» **WHAT IS EXPECTED**:
Output the data in full. Keep every word exact and exclude the pictures.
□ □ □
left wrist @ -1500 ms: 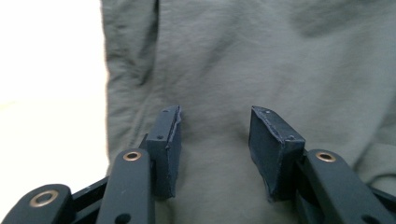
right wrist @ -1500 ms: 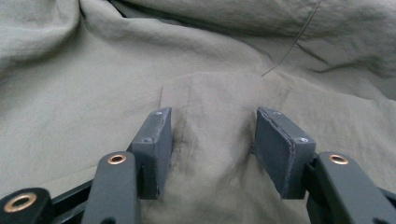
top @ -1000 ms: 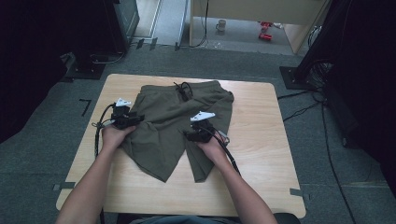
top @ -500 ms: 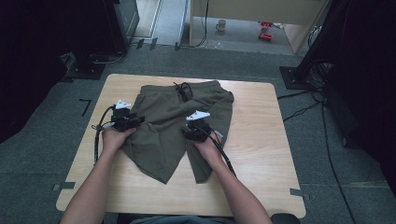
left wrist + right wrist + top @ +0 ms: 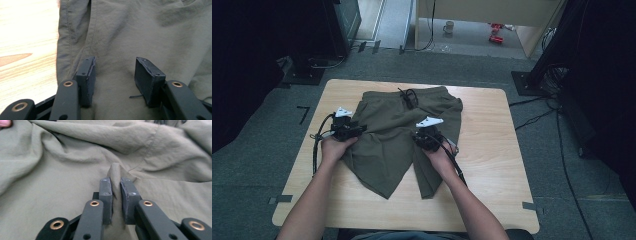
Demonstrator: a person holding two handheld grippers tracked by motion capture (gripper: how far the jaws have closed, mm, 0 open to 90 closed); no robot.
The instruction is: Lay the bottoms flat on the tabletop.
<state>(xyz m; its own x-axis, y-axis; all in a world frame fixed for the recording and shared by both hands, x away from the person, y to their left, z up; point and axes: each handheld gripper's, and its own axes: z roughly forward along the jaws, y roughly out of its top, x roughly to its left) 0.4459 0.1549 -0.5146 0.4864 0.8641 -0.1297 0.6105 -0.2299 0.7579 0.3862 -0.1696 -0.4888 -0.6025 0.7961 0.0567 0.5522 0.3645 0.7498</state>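
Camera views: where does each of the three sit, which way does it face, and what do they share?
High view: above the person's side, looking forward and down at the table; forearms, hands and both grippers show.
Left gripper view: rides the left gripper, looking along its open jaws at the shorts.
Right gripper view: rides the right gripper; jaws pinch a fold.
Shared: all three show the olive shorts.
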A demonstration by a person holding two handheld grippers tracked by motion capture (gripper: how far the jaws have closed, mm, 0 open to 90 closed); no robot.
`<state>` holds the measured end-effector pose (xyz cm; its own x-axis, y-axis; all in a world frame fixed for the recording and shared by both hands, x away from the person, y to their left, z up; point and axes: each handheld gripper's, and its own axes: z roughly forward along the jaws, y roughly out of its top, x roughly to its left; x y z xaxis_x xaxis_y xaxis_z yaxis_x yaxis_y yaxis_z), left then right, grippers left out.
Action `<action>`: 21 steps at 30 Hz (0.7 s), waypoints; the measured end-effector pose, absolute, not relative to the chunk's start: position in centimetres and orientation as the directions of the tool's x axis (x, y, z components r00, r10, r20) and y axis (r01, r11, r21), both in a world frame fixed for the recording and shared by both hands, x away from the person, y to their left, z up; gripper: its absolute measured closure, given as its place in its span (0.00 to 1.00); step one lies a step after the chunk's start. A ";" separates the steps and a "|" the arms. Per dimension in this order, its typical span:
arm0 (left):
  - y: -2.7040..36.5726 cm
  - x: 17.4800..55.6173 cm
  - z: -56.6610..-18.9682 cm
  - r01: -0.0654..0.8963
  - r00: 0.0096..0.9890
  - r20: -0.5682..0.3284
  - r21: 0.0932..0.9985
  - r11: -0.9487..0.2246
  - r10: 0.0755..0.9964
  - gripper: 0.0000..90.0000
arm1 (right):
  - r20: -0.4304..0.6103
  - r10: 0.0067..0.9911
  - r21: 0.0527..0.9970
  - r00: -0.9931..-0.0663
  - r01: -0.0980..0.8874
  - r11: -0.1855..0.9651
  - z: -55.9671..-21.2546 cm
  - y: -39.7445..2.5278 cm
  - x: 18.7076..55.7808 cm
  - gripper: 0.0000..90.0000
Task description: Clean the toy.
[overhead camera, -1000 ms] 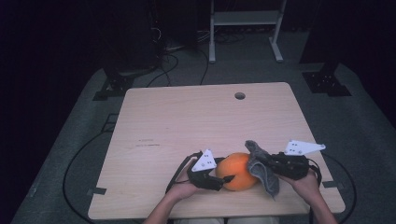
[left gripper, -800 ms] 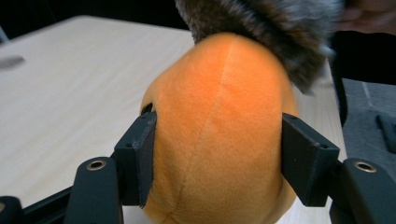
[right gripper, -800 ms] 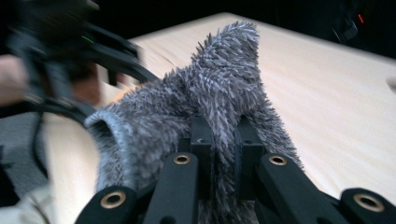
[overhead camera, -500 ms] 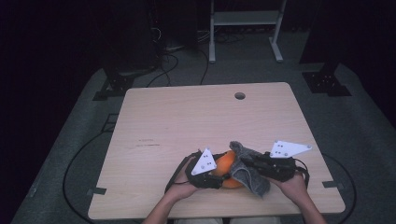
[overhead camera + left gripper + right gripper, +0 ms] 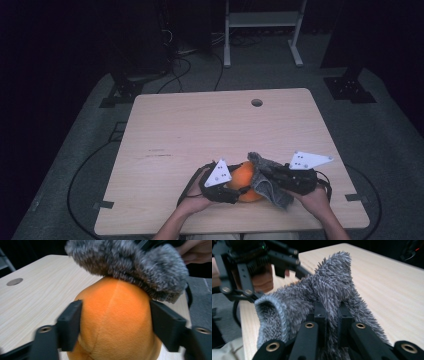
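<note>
Dark room, cables on grey floor (image 5: 75, 165), white frame legs (image 5: 260, 35) behind. Pale wood counter (image 5: 210, 135) bare across far and middle parts, round hole (image 5: 257, 102) near far edge; plenty of free room up there. All action crowded at near edge, centre-right. Orange plush ball (image 5: 243, 177) sitting on counter just inside near edge, clamped at both sides by left gripper (image 5: 231, 189); jaws pressed against plush flanks (image 5: 112, 322), seam running up middle. Grey fuzzy cloth (image 5: 267, 182) draped against ball's right side and top (image 5: 130, 265), touching it. Right gripper (image 5: 272, 177) pinching cloth; jaws nearly together with a fold of pile squeezed between (image 5: 332, 302). Little margin between cloth and near edge; more bare counter toward right edge.
</note>
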<state>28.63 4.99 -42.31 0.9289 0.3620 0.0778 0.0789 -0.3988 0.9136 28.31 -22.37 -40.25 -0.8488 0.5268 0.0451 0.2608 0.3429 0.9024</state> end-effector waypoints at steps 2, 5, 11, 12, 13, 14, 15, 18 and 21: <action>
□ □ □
» **SOLUTION TO THE PROBLEM**:
left wrist @ -1500 ms: 
right wrist @ -1500 ms: 
top @ -1000 ms: 
top @ -500 ms: 
left wrist + right wrist + top @ +0 ms: 
Demonstrator: a person holding two handheld grippers tracked by motion capture (gripper: how far the jaws have closed, mm, 0 open to 90 closed); no robot.
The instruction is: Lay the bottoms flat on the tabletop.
<state>(xyz m; its own x-axis, y-axis; all in a world frame fixed for the recording and shared by both hands, x away from the person, y to their left, z up; point and axes: each handheld gripper's, and its own axes: z roughly forward along the jaws, y roughly out of its top, x roughly to its left) 0.4459 0.1549 -0.5146 0.4864 0.8641 -0.1297 0.6105 -0.2299 0.7579 0.3862 -0.1696 -0.4888 -0.6025 0.7961 0.0567 0.5522 0.3645 0.7498</state>
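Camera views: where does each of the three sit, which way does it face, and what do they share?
High view: above the person's side, looking forward and down at the table; forearms, hands and both grippers show.
Left gripper view: rides the left gripper, looking along its open jaws at the shorts.
Right gripper view: rides the right gripper; jaws pinch a fold.
Shared: all three show the olive shorts.
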A demonstration by a person holding two handheld grippers tracked by motion capture (gripper: how far the jaws have closed, mm, 0 open to 90 closed); no robot.
`<state>` holds the measured end-effector pose (xyz cm; its own x-axis, y-axis; all in a world frame fixed for the recording and shared by both hands, x away from the person, y to their left, z up; point and axes: each handheld gripper's, and its own axes: z roughly forward along the jaws, y roughly out of its top, x roughly to its left; x y z xaxis_x xaxis_y xaxis_z yaxis_x yaxis_y yaxis_z), left then right, grippers left out.
Action `<action>`: 21 steps at 30 Hz (0.7 s), waypoints; the measured end-effector pose, absolute, not relative to the chunk's start: position in centimetres and orientation as the directions of the tool's x axis (x, y, z components r00, r10, r20) and y axis (r01, r11, r21), both in a world frame fixed for the recording and shared by both hands, x away from the person, y to their left, z up; gripper: its absolute measured closure, given as its place in its span (0.00 to 1.00); step one lies a step after the chunk's start. A ";" separates the steps and a "|" the arms. Per dimension in this order, its typical span:
arm0 (left):
  - y: -2.7040..36.5726 cm
  - x: 17.4800..55.6173 cm
  - z: -56.6610..-18.9682 cm
  - r01: -0.0654..0.8963
  - r00: 0.0096..0.9890
  - r20: -0.5682..0.3284
  - r21: 0.0932..0.9985
  - r11: -0.9487..0.2246
  - r10: 0.0755..0.9964
  - gripper: 0.0000..90.0000
arm1 (right):
  - r20: -0.4304..0.6103
  - r10: 0.0067..0.9911
  - r21: 0.0527..0.9970
  - r00: -0.9931..-0.0663
  - r01: -0.0980..0.8874
  - r11: -0.1855..0.9651
  - z: -55.9671..-21.2546 cm
  - y: -39.7445..2.5278 cm
  - x: 18.7076..55.7808 cm
  - gripper: 0.0000..90.0000
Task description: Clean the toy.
[overhead camera, -1000 ms] 
[left gripper, -800 ms] 
[right gripper, -800 ms] 
[overhead camera, -500 ms] 
[overhead camera + left gripper + right gripper, +0 ms] 
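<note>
Dark room, cables on grey floor (image 5: 75, 165), white frame legs (image 5: 260, 35) behind. Pale wood counter (image 5: 210, 135) bare across far and middle parts, round hole (image 5: 257, 102) near far edge; plenty of free room up there. All action crowded at near edge, centre-right. Orange plush ball (image 5: 243, 177) sitting on counter just inside near edge, clamped at both sides by left gripper (image 5: 231, 189); jaws pressed against plush flanks (image 5: 112, 322), seam running up middle. Grey fuzzy cloth (image 5: 267, 182) draped against ball's right side and top (image 5: 130, 265), touching it. Right gripper (image 5: 272, 177) pinching cloth; jaws nearly together with a fold of pile squeezed between (image 5: 332, 302). Little margin between cloth and near edge; more bare counter toward right edge.
</note>
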<state>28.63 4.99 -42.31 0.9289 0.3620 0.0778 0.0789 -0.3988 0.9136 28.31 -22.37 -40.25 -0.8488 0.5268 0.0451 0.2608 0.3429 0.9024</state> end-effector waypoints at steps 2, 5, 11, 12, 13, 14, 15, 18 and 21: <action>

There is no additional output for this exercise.